Work order: Could you copy out all the lines in the material below where the word "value" occurs?

Exercise data:
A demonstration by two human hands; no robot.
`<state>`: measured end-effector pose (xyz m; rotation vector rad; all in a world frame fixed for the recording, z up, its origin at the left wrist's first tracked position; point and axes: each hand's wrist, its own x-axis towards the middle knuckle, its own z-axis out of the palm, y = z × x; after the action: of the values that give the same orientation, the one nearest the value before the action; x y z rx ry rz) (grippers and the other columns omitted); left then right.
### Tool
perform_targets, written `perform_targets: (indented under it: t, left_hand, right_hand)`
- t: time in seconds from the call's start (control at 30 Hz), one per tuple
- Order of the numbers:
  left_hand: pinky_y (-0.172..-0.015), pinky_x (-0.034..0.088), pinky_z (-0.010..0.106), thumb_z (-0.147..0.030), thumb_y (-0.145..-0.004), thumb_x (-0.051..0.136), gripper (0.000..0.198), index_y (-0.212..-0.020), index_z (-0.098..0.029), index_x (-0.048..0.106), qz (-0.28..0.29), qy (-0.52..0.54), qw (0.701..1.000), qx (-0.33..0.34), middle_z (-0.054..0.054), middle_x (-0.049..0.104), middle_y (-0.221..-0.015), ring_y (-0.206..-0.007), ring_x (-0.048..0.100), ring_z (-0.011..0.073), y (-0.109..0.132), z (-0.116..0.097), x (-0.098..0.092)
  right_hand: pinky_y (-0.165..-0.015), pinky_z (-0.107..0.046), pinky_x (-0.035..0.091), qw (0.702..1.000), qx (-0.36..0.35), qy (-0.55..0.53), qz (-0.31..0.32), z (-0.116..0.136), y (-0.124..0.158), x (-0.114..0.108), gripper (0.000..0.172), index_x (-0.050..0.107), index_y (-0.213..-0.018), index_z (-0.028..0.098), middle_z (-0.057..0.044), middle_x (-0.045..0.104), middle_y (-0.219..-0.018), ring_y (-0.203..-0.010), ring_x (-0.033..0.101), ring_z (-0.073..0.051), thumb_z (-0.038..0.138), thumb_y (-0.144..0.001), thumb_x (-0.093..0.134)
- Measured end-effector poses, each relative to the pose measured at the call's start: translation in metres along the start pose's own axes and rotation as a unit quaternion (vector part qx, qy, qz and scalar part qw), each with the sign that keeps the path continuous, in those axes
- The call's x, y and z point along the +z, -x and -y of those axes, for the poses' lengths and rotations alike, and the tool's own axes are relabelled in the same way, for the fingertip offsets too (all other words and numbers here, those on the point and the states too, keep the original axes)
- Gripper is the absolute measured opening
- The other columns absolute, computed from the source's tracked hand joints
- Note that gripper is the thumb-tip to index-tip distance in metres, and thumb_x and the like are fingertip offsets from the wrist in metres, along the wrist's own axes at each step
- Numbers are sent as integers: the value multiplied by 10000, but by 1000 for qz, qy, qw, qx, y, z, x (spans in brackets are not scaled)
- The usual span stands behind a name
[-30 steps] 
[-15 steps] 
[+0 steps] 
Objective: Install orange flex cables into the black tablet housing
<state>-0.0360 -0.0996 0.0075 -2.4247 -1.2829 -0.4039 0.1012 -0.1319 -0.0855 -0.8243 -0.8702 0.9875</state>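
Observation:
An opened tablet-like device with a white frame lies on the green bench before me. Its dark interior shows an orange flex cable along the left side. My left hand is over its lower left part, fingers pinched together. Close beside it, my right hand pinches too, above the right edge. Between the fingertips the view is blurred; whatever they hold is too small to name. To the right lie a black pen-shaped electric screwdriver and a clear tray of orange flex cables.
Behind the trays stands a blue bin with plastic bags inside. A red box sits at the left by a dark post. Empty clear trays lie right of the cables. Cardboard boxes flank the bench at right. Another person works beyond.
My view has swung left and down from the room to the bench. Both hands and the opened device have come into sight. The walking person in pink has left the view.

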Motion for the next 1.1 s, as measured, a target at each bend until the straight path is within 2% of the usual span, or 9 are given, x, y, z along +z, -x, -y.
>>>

Reply to the task:
`<state>`: measured end-effector pose (xyz m; rotation vector rad; all in a world frame fixed for the recording, z up, its origin at the left wrist's first tracked position; point and axes: each hand's wrist, its own x-axis towards the middle knuckle, its own z-axis out of the palm, y = z × x; after the action: of the values that give the same orientation, the one nearest the value before the action; x y z rx ry rz) (grippers and the other columns omitted); left then right.
- Numbers are sent as integers: the value multiplied by 10000, but by 1000 for qz, qy, qw, qx, y, z, x (spans in brackets are not scaled)

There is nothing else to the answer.